I wasn't about to give up so I began to put together other plans. We heard on the radio that the nicest hospital in town was now open and ready for the sickest of the sick. I suggested that we not transport her until we saw it for ourselves. I was not prepared for the devastation that we saw along the way. It was not possible, the most horrific scene that I have ever seen, there is nothing to compare it to. People roam the streets afraid to go inside, building after building is collapsed. I know full well that there are people in there and some may even be alive but there isn't anything we can do. There are not many heavy machines that I have seen. When we got to the hospital we found a warm and friendly environment that is well organized. However, they were operating in a makeshift OR located in their ER. They were lacking supplies and equipment.  Bill and I both commented on the sense that we had of God's presence in that place. Unfortunately, they couldn't help us.

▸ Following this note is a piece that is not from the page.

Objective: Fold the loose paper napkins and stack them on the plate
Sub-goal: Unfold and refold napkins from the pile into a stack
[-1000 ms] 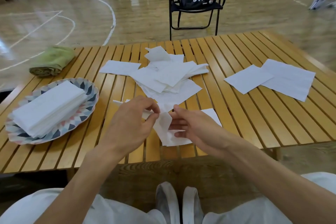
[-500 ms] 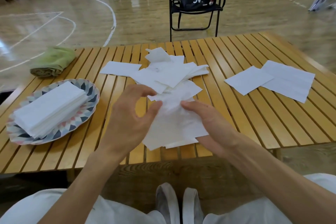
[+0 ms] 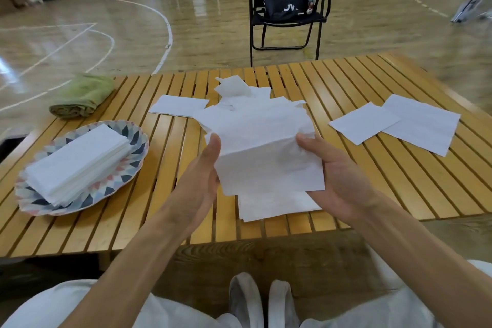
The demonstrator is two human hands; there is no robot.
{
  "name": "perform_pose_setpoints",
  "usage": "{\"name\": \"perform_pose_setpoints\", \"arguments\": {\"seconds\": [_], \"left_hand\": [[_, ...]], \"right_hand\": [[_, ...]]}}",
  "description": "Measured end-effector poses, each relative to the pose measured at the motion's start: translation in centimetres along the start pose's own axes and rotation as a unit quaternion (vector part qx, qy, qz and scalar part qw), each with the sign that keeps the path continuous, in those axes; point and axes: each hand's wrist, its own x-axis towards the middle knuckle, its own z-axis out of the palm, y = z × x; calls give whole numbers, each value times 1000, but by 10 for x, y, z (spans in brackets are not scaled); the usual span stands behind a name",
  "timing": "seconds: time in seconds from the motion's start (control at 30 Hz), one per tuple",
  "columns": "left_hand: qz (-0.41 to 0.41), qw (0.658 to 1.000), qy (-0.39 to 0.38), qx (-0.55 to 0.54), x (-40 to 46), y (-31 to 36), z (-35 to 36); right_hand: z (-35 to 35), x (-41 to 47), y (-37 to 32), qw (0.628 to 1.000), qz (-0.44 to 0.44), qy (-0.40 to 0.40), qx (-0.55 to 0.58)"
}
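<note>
I hold a white paper napkin (image 3: 266,152) spread out above the table's front edge. My left hand (image 3: 202,176) pinches its left side with the thumb on top, and my right hand (image 3: 338,176) grips its right side. Another napkin (image 3: 271,205) lies flat on the slats just beneath it. A heap of loose napkins (image 3: 239,93) sits behind it at mid-table. On the left, a patterned plate (image 3: 133,152) carries a stack of folded napkins (image 3: 77,162).
Two flat napkins (image 3: 399,122) lie at the right of the wooden slatted table (image 3: 372,181). One more napkin (image 3: 178,105) lies left of the heap. A rolled green towel (image 3: 82,96) rests at the far left. A black folding chair (image 3: 287,8) stands beyond the table.
Both hands lifted the crumpled napkin off the table, moved apart and spread it open into a flat sheet.
</note>
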Motion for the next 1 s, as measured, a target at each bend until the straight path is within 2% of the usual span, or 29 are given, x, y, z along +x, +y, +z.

We then went to the Israeli field hospital compound because I really hate taking "no" for an answer when it comes to people that I care about. We met the commander and has was gracious enough to give us one of his physicians to go to see the pastor's wife at the UN. Unfortunately, he was required to take a security guard with him. There was difficulty finding an available guard so we waited for about 45 Min for nothing and planned to come back later. I then went back to our hospital (King's) and met with the team. They had a brutal day! There were so many patients that they were being pulled in every direction (literally) by families and patients. We did not have enough translators so communication was frustrating. Anne, one of our very experienced nurses, found a ton of surgical instruments today! This was tremendously great news! The teams coming tomorrow will be delighted.  We are going to work hard tomorrow to get the operating rooms up and running. It is starting to feel like a "long term goal" but we have been here just a bit more than 24 hours and we have accomplished a tremendous amount. As a team we have seen many patients.  There was one little girl that was only about 2 or 3 years old with a compound fracture (where the bone comes out through the skin) in her upper arm. It was amazing how much she was tugging at my heart.  We also saw a 9 year old with cerebral palsy that had a major arm fracture. There were many people in the yard on tables, boards, cardboard, chairs as well as on the grass. So many, many foul smelling infections! Many people will require surgery. One guy can't feel or move his right leg. I suspect that he has a fracture of his low back. There are so many crush injuries including hands, feet and chests.

So after seeing patients I went back to the Israeli compound and grabbed the doctor to come and check out the mademoiselle. (French speaking country).  His guard was available with his Uzi machine-gun. He went to the UN and the most amazing thing happened: it turns out she doesn't have a pelvic fracture and there is a chance she could live! She did, however, have a compound fracture of the lower leg. This will mean that she will most likely need to have her lower leg amputated. Our orthopedic surgeon will see her in the AM. I can sleep knowing that most likely she will wake up in the morning. We were given the incorrect diagnosis. Go figure.  

Exhausted and going to bed. Tomorrow I will be crazy busy!! There is so much to get done!! Whoa!

Thanks so much for all of your comments, encouragement and prayers.